Febbre estiva
L’evocativo titolo letterario, cioè del romanzo “L’isola del tesoro” (Treasure Island) di Robert Louis Stevenson, pubblicato nel 1883, si consuma nella citazione ad apertura della pellicola: “I don’t know about treasure, but I’ll stake my wig there’s fever here” (tradotta nell’edizione letteraria italiana in “Non so del tesoro, ma mi gioco la parrucca che qui c’è la malaria”). Questa esclamazione veniva proferita dal Dottor David Livesey quando parte della variopinta ciurma sbarcava sull’isola, e nella pellicola, l’esclamazione trasformatasi in esergo, è utilizzata per dare le coordinate di come approcciarsi alla visione. Treasure Island (in originale L’île au trésor) di Guillaume Brac, è un documentario narrativo che esplora un rinomato impianto balneare nella regione parigina, che nella stagione estiva è super affollato e bramato dai febbricitanti gitanti. Quindi, niente pirati, tesori, duelli e avventure marittime, ma solo un reportage sociologico con toni solari su questa meravigliosa isola di divertimenti.

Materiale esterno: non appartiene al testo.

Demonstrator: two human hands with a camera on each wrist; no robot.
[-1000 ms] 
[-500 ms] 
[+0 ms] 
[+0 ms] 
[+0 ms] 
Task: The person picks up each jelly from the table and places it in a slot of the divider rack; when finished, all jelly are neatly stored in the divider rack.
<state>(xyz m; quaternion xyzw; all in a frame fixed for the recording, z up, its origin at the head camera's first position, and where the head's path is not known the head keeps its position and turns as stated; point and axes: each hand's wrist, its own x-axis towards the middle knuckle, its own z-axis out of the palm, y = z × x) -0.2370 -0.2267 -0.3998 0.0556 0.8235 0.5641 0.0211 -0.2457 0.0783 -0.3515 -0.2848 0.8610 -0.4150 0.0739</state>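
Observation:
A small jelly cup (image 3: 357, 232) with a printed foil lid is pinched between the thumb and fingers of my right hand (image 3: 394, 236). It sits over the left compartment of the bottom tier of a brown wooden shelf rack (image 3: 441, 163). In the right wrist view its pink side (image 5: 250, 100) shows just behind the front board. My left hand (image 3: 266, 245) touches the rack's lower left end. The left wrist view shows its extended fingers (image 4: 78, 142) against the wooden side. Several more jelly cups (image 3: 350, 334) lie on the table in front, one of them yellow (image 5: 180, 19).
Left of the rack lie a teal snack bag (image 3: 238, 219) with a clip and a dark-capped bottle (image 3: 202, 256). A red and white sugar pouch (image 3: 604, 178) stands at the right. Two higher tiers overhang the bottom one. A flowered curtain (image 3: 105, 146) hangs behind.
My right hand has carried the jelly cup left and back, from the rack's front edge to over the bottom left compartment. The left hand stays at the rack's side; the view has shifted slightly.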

Treasure Island, visto al Festival Cineuropa#32, comincia, però, con un arrembaggio di un gruppo di ragazzini, probabilmente appassionati lettori del testo di R.L. Stevenson, che cerca di entrare in tutti i modi in questo paradiso, isolato con recinti, videocamere e guardie di sorveglianza, dal mondo ordinario e quotidiano. E nella sequenza successiva, segue con un altro “arrembaggio”, cioè quello di due ragazzi adolescenti che vuole conquistare delle ragazze. Un inizio divertente che vuole certificare questa febbre che coglie le persone per questa spiaggia, ma anche un avvio che delinea la costruzione della pellicola che, in modo frammentario, raccoglie le diverse tipologie per comporre un divertente affresco sociologico e finanche etnologico. Il regista Guillaume Brac, però, non realizza un classico documentario, solamente in un paio di occasioni i veri personaggi immortalati parlano direttamente agli spettatori (l’anziano bagnante e una delle guardie di sorveglianza che rievoca il suo passato), nelle altre circostanze la situazione – veritiera – viene ricreata. La scelta di centrare l’argomentazione su questo luogo per un’intera stagione, e filmare la diversa umanità che la frequenta e la vive, fa tornare alla mente, in un certo qual modo, i documentari di osservazione di Frederick Wiseman, che scelto il “territorio d’indagine” ne investigava le norme e le relazioni umane al proprio interno. Tra l’opera di Wiseman e questa di Brac c’è un’enorme differenza e profondità, certamente, però anche in questo piccolo documentario è ravvisabile un poco una comparazione tra i differenti ceti della società francese. Probabilmente l’ispirazione maggiore di Treasure Island, e la sua essenza, andrebbe cercata in un’altra opera, ovverosia nel quadro “Un dimanche après-midi à l’Île de la Grande Jatte” (Una domenica pomeriggio sull’isola della Grande-Jatte), dipinto da Georges Seurat tra il 1883 e 1885. Particolarità di quest’opera, “antenata” di una fotografia, è quella di essere composta da piccoli puntini di pittura ravvicinati, che visti nel loro insieme compongono la scena completa. Questo documentario di Brac è molto vicino, nella concezione, al dipinto di Seurat, perché i diversi puntini separati (le vicende o i singoli individui), alla fine compongono una fotografia di questo mondo balneare.